Jumlah Skrip eksternal

Penyebab umum berikutnya yang membuat blog WordPress lambat loading, adalah terdapatnya jumlah script atu javascript eksternal yang cukup banyak. Biasanya ini berhubungan dengan tombol berbagi media sosial facebook, twitter, google+ dari pihak ketiga seperti Sharethis, Addthis dan teombol berbagi sejenisnya. Sebaiknya hindari penggunaan tombol berbagi dari pihak ketiga untuk tidak dipasang pada blog atau website kita. Buatlah sendiri tombol berbagi ke media sosial untuk mempercepat waktu respon server website kita.

Skrip eksternal lainnya yang menyebabkan loading blog wordpress lambat bisa juga dari embed video, seperti youtube, vimeo, dailymotion dll.
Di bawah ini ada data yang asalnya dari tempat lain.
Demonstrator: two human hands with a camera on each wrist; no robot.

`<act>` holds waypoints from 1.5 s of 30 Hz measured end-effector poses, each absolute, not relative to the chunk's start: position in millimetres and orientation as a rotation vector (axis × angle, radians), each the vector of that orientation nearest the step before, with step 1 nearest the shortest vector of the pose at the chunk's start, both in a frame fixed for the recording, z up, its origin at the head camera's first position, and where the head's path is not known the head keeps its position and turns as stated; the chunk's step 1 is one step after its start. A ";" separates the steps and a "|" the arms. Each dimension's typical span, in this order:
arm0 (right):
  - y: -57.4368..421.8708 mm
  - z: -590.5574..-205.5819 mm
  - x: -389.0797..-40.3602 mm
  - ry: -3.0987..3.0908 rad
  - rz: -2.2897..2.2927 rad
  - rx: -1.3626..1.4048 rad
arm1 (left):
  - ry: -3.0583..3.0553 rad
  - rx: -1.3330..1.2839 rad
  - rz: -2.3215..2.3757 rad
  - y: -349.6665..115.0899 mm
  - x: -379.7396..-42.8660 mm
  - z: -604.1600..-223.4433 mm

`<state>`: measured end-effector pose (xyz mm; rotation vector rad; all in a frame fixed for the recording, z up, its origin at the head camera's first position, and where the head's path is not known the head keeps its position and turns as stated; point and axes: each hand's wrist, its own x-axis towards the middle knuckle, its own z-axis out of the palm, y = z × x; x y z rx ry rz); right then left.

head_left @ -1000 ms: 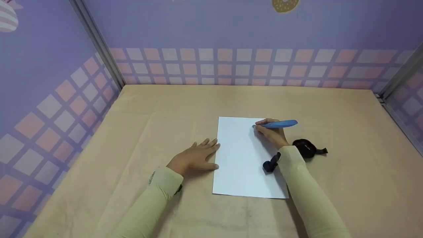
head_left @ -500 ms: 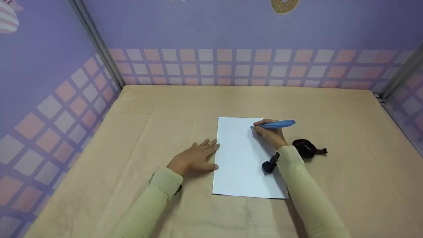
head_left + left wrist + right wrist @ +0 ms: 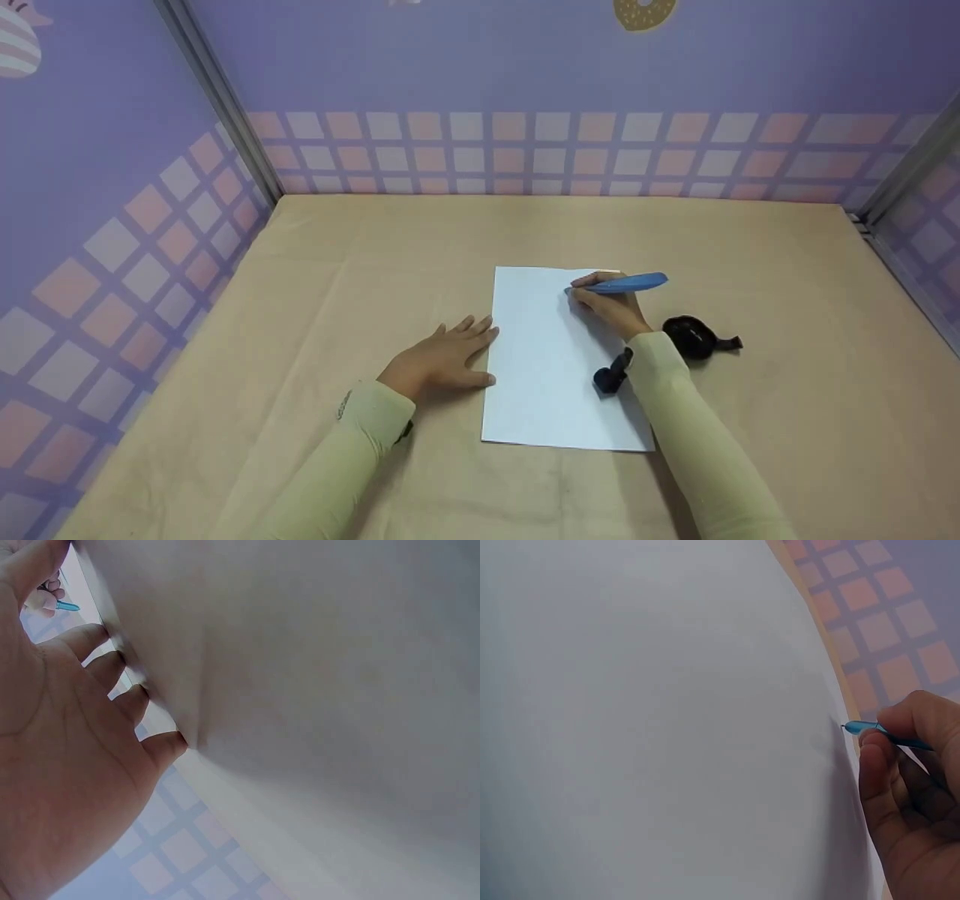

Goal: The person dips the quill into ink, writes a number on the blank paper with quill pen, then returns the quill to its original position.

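I have the cloth-covered bench (image 3: 360, 247) before me, and on it a white sheet of paper (image 3: 532, 375) lies flat. My left hand (image 3: 446, 360) rests at the sheet's 9 o'clock edge, fingers straight and spread, the thumb tip at the border. My right hand (image 3: 611, 306) sits at about 1 o'clock from the sheet's middle, its fingers curled in a pinch. Just off the sheet, at 3 o'clock, lies a black dish-like thing (image 3: 690, 339), which only the head view shows. Smallest is the blue pen (image 3: 634, 283) in my pinch, its thick end towards 3 o'clock. The left wrist view shows my palm, hidden from above; the right wrist view shows the pen's fine dark tip, though I can't tell whether it touches paper.
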<state>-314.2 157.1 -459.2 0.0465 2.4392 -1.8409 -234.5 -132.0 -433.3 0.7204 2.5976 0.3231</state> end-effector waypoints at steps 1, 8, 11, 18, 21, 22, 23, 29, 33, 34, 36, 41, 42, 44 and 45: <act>156.6 -459.2 -314.2 2.436 -1.839 0.051 | 2.597 0.721 0.324 -132.0 -234.5 -433.0; 153.6 -459.2 -313.1 2.439 -1.827 0.009 | 2.590 0.727 0.320 -132.0 -234.6 -432.8; 153.1 -458.7 -312.3 2.447 -1.820 -0.017 | 2.594 0.729 0.322 -131.8 -234.9 -433.3; 151.3 -458.8 -312.5 2.432 -1.811 0.013 | 2.601 0.724 0.350 -131.3 -235.2 -434.0; 150.9 -459.3 -312.1 2.414 -1.830 -0.026 | 2.601 0.716 0.368 -131.8 -234.8 -434.6; 150.8 -459.0 -311.7 2.405 -1.838 -0.035 | 2.600 0.716 0.378 -132.1 -234.7 -434.8; 150.4 -458.2 -311.1 2.395 -1.846 -0.044 | 2.599 0.714 0.384 -132.1 -234.7 -434.9; 144.7 -441.5 -299.7 2.363 -1.849 -0.058 | 2.597 0.715 0.388 -132.6 -235.3 -436.0; 139.8 -428.1 -288.8 2.384 -1.805 -0.080 | 2.599 0.715 0.367 -132.0 -235.4 -435.6; 138.8 -426.2 -287.2 2.390 -1.794 -0.087 | 2.597 0.713 0.361 -131.8 -235.5 -435.5; 137.3 -424.2 -285.4 2.399 -1.775 -0.095 | 2.597 0.714 0.359 -131.6 -235.2 -435.1; 136.5 -430.7 -290.9 2.395 -1.762 -0.084 | 2.598 0.717 0.376 -131.6 -233.9 -434.1; 136.9 -434.0 -293.4 2.390 -1.766 -0.082 | 2.598 0.718 0.379 -131.6 -233.7 -433.9; 138.1 -441.4 -298.7 2.381 -1.780 -0.081 | 2.598 0.721 0.374 -131.6 -233.6 -433.7; 138.9 -445.0 -301.5 2.382 -1.783 -0.083 | 2.598 0.722 0.374 -131.5 -233.5 -433.4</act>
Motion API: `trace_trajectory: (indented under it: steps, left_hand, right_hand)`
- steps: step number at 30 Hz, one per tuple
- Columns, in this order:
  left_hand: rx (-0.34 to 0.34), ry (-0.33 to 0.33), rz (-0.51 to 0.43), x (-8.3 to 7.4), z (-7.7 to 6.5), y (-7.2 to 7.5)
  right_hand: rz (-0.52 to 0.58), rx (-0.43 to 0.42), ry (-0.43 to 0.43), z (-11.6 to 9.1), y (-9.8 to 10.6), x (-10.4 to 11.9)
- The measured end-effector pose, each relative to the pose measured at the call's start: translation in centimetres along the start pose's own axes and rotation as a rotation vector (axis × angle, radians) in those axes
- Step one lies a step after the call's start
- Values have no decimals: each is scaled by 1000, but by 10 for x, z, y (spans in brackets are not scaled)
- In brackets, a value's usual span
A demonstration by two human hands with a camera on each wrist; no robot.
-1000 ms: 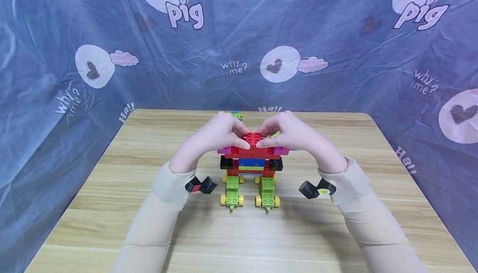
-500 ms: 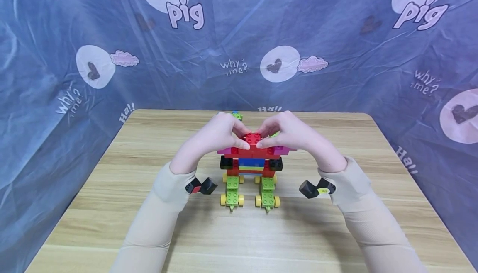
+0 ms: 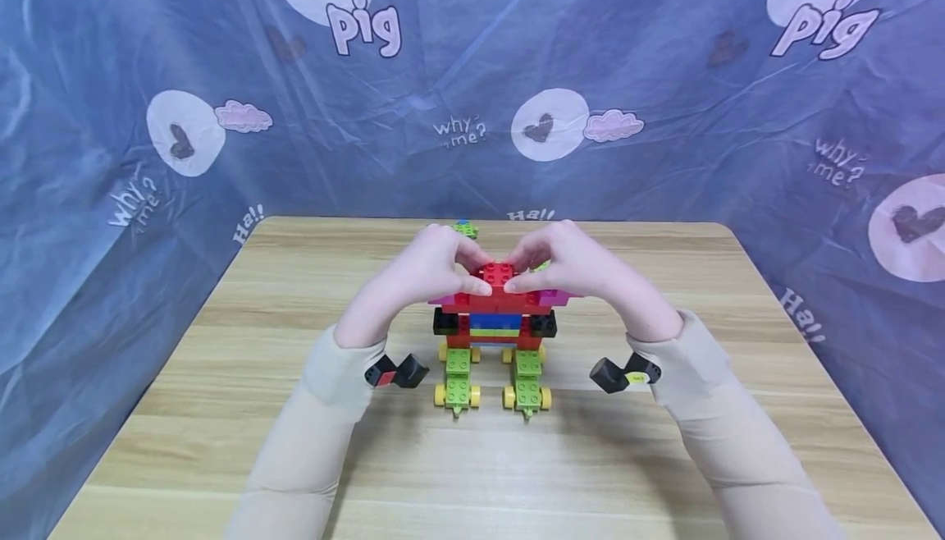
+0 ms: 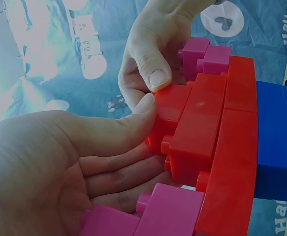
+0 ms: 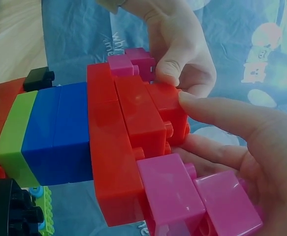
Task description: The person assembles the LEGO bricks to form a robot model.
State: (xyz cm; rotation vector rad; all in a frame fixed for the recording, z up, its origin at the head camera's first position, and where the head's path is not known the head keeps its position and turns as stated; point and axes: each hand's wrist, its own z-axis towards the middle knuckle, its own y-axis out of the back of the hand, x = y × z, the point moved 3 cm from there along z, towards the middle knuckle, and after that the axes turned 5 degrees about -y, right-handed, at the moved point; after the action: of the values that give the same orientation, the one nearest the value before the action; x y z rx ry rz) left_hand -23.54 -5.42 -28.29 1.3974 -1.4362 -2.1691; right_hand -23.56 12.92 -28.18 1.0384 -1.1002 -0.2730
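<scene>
Both hands meet at the top of a brick model made of toy building bricks. My left hand (image 3: 437, 265) pinches the small red top brick (image 3: 498, 274) from the left, thumb on its near face and fingers behind. From the right, my right hand (image 3: 564, 265) pinches the same brick the same way. The left wrist view shows both thumbs on this brick, which sits on a wider red brick (image 4: 197, 128). Pink bricks (image 5: 170, 189) flank it on either side. Blue bricks (image 5: 57, 132) and a lime brick (image 5: 16, 137) form the body below.
The model stands on two green wheeled bases (image 3: 457, 380) with yellow wheels. Black bricks (image 3: 446, 322) stick out at its sides. Behind the left hand, a small green piece (image 3: 465, 230) lies near the back edge of the wooden table (image 3: 295, 277). A blue printed cloth (image 3: 413, 162) hangs behind.
</scene>
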Motion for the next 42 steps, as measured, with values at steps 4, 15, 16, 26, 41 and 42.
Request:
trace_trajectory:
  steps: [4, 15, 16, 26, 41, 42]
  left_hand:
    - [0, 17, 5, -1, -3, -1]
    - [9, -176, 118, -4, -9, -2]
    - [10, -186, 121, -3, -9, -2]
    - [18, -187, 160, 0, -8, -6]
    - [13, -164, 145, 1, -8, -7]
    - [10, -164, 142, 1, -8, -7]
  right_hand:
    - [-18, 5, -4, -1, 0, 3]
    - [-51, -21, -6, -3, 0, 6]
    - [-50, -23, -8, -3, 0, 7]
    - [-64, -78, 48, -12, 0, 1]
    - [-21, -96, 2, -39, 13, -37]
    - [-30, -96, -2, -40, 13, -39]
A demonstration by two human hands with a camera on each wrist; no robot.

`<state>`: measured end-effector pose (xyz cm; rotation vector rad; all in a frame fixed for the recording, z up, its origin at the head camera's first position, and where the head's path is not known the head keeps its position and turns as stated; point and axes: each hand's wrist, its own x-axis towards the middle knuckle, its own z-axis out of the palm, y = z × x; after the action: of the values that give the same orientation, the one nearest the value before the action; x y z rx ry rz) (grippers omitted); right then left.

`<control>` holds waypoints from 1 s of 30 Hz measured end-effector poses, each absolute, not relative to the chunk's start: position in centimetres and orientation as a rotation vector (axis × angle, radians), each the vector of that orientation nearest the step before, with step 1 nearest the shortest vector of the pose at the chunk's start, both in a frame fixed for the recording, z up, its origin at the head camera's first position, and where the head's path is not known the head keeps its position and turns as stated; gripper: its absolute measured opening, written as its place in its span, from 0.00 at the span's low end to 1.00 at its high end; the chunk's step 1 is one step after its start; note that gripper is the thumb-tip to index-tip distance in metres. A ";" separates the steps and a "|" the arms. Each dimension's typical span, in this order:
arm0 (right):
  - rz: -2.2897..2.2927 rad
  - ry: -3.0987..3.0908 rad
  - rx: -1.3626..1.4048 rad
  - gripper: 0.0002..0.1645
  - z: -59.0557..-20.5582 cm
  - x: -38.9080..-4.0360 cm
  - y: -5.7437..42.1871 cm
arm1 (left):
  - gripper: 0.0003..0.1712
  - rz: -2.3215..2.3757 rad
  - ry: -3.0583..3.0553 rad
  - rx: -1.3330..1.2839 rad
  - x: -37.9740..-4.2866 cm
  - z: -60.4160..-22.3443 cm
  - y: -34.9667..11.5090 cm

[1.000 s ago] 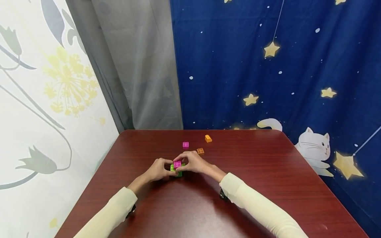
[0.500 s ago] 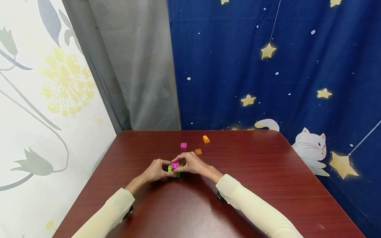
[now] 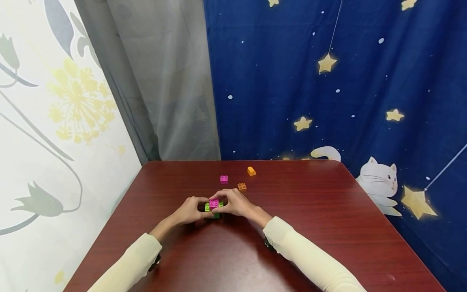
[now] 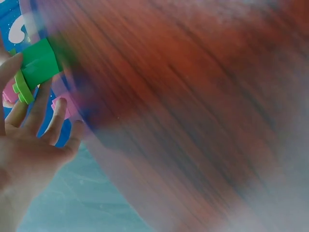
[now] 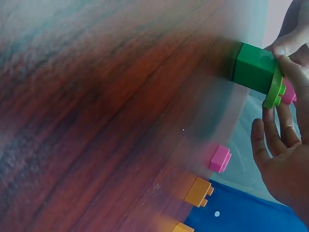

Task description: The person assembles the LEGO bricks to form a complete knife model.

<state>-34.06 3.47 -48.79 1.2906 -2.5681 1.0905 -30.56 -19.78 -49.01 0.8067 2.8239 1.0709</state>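
A small stack of toy building bricks stands on the table between both hands. Its base is a green block (image 5: pixel 253 67), with a flat lime-green studded piece (image 5: pixel 274 90) on it. On top, in the middle, sits a pink brick (image 3: pixel 213 203). My left hand (image 3: pixel 189 211) holds the stack from the left, thumb in front and index finger behind. From the right, my right hand (image 3: pixel 236 202) pinches the pink brick between thumb and index finger. In the wrist views its other fingers are spread. Whether the pink brick is pressed fully down cannot be seen.
Beyond the hands lie a second pink brick (image 3: pixel 224 179), an orange-brown brick (image 3: pixel 242 186) and a yellow-orange sloped brick (image 3: pixel 251 171). The dark red table (image 3: pixel 310 211) ends at the back before a blue curtain (image 3: pixel 270 81) and a grey one (image 3: pixel 178 81).
The head view has drifted slightly, so everything appears a little further left. Both hands keep their grip on the bricks, with hardly any movement relative to the table.
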 end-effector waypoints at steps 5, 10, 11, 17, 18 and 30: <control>1.088 -2.574 1.280 0.30 -49.0 -34.1 3.5 | 0.28 1.094 2.839 0.746 -30.3 -49.1 -19.8; 1.075 -2.578 1.235 0.42 -49.0 -34.1 3.5 | 0.29 1.169 2.841 0.727 -30.0 -48.8 -19.5; 1.072 -2.577 1.229 0.43 -49.0 -34.2 3.4 | 0.29 1.189 2.843 0.736 -30.0 -48.7 -19.5; 1.069 -2.585 1.198 0.46 -49.1 -34.2 3.5 | 0.23 1.237 2.895 0.889 -30.3 -48.5 -19.2; 1.067 -2.584 1.191 0.45 -49.1 -34.1 3.5 | 0.22 1.234 2.902 0.902 -30.4 -48.5 -19.1; 1.067 -2.540 1.243 0.43 -49.1 -33.7 3.6 | 0.20 1.305 2.861 0.829 -30.6 -48.8 -19.2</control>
<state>-33.65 3.56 -49.11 1.2433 -2.5402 1.0670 -30.63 -19.21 -48.78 0.8295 2.8609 1.3052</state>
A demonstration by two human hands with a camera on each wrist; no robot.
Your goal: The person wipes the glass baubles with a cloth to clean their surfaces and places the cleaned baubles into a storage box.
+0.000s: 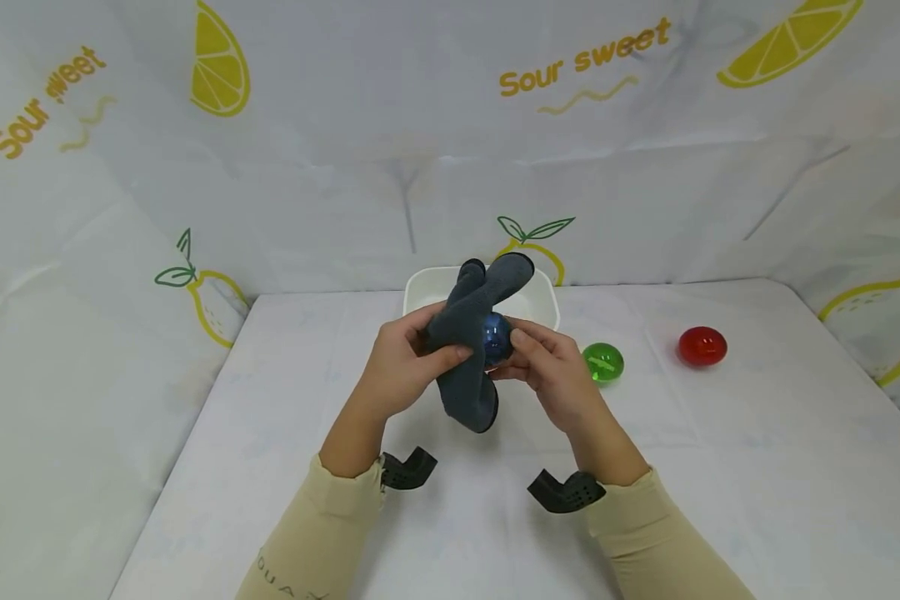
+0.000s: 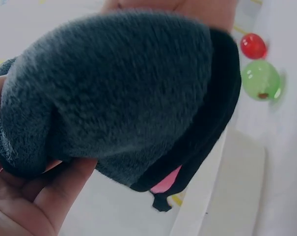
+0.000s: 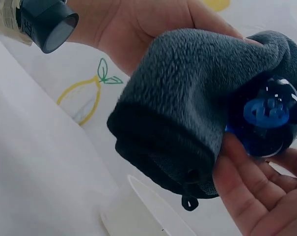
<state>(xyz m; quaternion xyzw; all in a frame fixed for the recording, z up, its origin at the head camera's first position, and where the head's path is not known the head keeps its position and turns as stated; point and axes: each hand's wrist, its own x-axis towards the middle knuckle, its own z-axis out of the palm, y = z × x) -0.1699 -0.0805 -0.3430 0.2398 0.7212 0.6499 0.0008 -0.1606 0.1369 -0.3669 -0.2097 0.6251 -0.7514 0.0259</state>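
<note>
Lemon-print backdrop [image 1: 330, 208] behind white table [image 1: 757, 475]

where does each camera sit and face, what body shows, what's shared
Head: on head, facing forward and down at cloth, blue ball; left grip, right grip, sleeves show.
Left wrist: worn there, facing cloth; left grip lower left, part of right grip above.
Right wrist: worn there, facing blue ball, cloth; right grip lower right, left grip above.
Shared: head and left wrist show red ball, green ball.

Bowl [image 1: 423, 287]: partly hidden from me behind cloth [image 1: 461, 321]. Blue ball [image 1: 498, 337]: one side covered by cloth. Pink patch [image 2: 166, 181]: I cannot tell what. Left sleeve [image 1: 322, 521]: cut off below; lettering [image 1: 270, 572] I cannot read whole.
</note>
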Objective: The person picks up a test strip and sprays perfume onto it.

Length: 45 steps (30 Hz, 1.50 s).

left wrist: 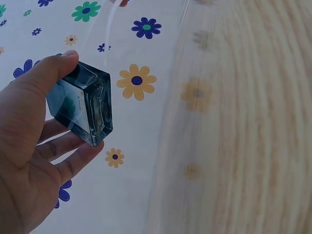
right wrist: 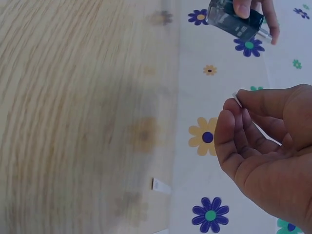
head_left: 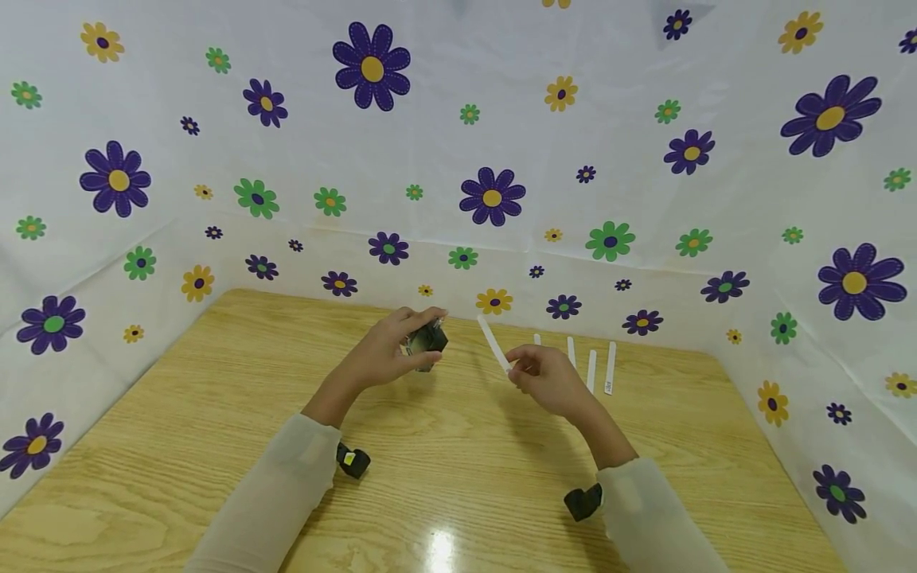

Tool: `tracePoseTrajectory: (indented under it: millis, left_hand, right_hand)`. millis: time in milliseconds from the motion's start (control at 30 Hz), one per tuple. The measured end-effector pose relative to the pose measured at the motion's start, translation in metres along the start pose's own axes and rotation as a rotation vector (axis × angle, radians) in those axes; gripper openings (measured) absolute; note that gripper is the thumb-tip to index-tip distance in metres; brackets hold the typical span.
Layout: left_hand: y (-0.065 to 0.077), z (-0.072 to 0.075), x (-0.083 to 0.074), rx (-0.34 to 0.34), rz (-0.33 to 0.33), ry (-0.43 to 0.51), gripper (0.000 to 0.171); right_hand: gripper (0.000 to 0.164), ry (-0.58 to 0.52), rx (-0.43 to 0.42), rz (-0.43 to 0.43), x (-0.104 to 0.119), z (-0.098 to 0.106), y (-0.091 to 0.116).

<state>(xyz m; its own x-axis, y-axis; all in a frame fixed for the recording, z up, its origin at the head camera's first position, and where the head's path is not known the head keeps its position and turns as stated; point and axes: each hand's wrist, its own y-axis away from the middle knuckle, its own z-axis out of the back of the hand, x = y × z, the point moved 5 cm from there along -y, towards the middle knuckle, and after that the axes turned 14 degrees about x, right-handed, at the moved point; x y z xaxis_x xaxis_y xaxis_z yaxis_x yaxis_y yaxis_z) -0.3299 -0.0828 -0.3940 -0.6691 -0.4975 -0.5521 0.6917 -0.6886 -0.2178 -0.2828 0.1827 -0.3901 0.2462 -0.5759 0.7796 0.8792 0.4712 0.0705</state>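
A dark blue-green glass perfume bottle (head_left: pixel 427 344) is held above the table by my left hand (head_left: pixel 381 350). The left wrist view shows the bottle (left wrist: pixel 80 105) between thumb and fingers, its flat base turned to the camera. In the right wrist view the bottle (right wrist: pixel 231 20) lies tilted, and a fingertip is by its silvery spray nozzle (right wrist: pixel 264 35). My right hand (head_left: pixel 550 380) pinches one end of a white paper strip (head_left: pixel 493 342), which slants up and left towards the bottle without touching it. From the right wrist only the strip's end (right wrist: pixel 237 99) shows.
Several more white strips (head_left: pixel 610 369) lie on the wooden table (head_left: pixel 458 446) behind and right of my right hand; the rightmost bears small print. A white flowered cloth (head_left: pixel 430 143) rises at the back and both sides. Black wrist cameras (head_left: pixel 583 502) sit below my wrists.
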Motion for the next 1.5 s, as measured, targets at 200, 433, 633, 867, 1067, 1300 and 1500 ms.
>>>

Untuk mengatasi hal tersebut lakukan defer atau penundaan muat skrip video-video yang kita embed.

Baca juga: Cara defer video youtube agar loading blog cepat

Plugin

Install plugin pada blog wordpress akan mempermudah urusan kita mengoptimalkan kinerja web CMS wordpress, bagi yang kurang paham dalam hal Coding. Ada banyak jenis plugin bermanfaat pada direktori wordpress untuk meningkatkan performa website kita, namun penggunaan atau memasang banyak plugin akan mempengaruhi kecepatan muat halaman.

Gunakan plugin hanya seperlunya untuk meningkatkan kecepatan loading dan menghindari plugin yang tidak kompatible dengan plugin lainnya. Ini karena tiap plugin beda developer dan cara kerjanya, bahkan plugin yang tidak kompatible bisa terjadi crash antar plugin, yang mana akan mengganggu beberapa fungsi dari mesin wordpress itu sendiri.

Jadi, pertimbangkan untuk menghapus plugin yang tidak terlalu penting fungsinya pada blog wordpress Anda, agar meningkatkan performa serta waktu respon server website kita semakin baik.

 

Nah, itulah beberapa hal yang dapat mengurangi kecepatan loading blog wordpress, semoga dengan memperbaiki beberapa hal tersebut, kita bisa memenuhi anjuran google ingin 200ms respon server website kita. Semoga bermanfaat untuk kita semua, Salam.